Record extracts:

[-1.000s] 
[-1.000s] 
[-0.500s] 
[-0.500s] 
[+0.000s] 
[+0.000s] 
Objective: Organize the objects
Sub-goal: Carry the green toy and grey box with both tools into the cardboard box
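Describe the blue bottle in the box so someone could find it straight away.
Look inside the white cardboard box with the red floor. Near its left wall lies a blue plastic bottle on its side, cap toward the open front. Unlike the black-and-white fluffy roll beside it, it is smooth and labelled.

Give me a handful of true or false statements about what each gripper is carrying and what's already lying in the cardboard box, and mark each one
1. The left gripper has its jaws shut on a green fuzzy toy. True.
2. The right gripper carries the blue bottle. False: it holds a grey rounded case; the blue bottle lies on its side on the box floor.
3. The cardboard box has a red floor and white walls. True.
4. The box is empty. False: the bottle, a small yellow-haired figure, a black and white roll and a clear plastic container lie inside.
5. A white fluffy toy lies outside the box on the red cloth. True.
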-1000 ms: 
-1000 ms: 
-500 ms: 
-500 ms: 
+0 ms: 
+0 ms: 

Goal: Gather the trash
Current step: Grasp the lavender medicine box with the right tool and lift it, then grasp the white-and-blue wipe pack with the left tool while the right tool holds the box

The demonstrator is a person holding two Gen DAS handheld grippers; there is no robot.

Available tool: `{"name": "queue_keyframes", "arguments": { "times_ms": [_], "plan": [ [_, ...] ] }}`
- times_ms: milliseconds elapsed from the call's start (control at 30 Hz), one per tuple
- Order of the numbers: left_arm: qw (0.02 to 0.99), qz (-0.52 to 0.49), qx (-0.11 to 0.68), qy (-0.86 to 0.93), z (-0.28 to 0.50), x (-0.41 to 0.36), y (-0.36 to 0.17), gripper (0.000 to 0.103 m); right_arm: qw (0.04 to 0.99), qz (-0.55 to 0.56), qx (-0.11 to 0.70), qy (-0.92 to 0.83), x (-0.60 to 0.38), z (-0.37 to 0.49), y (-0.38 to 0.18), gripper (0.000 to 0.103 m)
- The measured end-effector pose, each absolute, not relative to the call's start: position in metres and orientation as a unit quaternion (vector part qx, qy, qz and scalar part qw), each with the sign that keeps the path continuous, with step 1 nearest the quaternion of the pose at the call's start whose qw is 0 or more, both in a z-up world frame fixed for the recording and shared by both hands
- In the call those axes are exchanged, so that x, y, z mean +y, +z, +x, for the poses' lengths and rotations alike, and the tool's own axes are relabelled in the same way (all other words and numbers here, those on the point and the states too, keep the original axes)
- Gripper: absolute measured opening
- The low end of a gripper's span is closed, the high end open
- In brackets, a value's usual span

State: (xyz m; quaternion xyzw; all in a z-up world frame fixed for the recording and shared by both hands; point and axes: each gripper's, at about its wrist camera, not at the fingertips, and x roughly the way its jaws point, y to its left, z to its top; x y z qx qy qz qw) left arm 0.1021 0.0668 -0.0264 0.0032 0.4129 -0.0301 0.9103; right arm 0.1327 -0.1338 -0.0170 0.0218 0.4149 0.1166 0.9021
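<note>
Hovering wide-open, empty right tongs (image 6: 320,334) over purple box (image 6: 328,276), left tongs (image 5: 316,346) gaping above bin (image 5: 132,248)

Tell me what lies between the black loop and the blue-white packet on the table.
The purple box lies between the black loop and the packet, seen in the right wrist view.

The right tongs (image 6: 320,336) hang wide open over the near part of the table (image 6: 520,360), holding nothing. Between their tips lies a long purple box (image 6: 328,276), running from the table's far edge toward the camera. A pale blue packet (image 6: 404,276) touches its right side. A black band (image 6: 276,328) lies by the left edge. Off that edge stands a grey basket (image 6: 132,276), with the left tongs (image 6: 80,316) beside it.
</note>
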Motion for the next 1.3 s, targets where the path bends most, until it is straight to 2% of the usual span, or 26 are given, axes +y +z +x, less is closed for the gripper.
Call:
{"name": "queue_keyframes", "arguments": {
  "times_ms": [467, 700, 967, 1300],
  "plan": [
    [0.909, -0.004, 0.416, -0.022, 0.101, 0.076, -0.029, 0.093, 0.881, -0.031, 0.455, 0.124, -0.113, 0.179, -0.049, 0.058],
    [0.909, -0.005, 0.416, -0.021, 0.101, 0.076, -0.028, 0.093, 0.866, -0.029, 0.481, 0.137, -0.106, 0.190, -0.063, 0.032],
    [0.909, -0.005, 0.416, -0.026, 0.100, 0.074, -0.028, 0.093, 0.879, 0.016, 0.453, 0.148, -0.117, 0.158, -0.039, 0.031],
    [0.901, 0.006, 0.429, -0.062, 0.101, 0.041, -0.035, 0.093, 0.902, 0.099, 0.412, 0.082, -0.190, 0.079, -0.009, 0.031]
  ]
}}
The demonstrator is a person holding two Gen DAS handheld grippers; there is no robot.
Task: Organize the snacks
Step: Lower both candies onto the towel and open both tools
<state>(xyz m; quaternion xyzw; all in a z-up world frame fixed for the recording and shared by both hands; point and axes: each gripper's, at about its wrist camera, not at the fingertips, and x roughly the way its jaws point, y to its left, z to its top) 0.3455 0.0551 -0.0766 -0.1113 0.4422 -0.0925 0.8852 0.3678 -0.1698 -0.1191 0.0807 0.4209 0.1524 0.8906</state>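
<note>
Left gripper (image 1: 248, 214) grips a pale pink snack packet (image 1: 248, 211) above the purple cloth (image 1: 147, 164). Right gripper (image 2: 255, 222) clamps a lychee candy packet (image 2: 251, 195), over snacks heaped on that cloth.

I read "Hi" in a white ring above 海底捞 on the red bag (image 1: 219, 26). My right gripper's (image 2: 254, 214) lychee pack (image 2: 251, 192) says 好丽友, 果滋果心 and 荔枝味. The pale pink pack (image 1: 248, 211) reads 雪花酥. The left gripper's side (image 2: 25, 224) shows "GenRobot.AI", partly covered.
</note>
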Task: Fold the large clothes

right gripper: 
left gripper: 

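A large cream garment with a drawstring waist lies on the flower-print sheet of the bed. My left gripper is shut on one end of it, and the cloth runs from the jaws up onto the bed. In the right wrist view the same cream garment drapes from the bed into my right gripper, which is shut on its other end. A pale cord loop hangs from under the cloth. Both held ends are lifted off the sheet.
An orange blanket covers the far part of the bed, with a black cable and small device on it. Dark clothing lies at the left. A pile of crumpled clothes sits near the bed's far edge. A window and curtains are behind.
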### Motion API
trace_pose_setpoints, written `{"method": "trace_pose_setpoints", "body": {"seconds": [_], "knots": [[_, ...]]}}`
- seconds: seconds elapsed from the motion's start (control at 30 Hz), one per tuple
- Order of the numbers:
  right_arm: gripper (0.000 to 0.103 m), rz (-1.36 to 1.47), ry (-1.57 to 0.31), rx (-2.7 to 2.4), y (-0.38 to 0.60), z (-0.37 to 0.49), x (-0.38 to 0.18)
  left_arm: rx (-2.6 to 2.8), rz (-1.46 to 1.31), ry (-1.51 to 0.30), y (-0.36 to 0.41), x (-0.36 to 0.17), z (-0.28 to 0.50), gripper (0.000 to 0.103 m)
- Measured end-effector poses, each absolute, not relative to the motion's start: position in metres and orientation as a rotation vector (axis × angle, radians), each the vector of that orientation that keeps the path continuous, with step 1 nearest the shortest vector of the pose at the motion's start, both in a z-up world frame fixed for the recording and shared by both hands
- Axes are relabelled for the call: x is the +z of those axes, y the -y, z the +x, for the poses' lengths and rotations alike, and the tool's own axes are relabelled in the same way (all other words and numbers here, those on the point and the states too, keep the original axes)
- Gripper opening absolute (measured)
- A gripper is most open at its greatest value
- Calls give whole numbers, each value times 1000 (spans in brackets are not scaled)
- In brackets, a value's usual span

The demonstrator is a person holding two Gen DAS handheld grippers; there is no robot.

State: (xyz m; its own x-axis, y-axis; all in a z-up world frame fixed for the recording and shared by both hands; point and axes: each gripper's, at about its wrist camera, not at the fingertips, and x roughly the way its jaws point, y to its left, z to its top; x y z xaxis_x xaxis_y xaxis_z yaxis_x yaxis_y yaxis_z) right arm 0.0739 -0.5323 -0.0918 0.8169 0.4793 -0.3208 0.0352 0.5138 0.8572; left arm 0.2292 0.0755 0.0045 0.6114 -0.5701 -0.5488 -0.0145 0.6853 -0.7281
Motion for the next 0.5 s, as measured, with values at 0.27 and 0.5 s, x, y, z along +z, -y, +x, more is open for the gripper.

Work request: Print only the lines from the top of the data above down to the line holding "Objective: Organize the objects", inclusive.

Solution for this task:
[-1.000s] 
[-1.000s] 
[-0.500s] 
[-0.500s] 
[+0.000s] 
[+0.000s] 
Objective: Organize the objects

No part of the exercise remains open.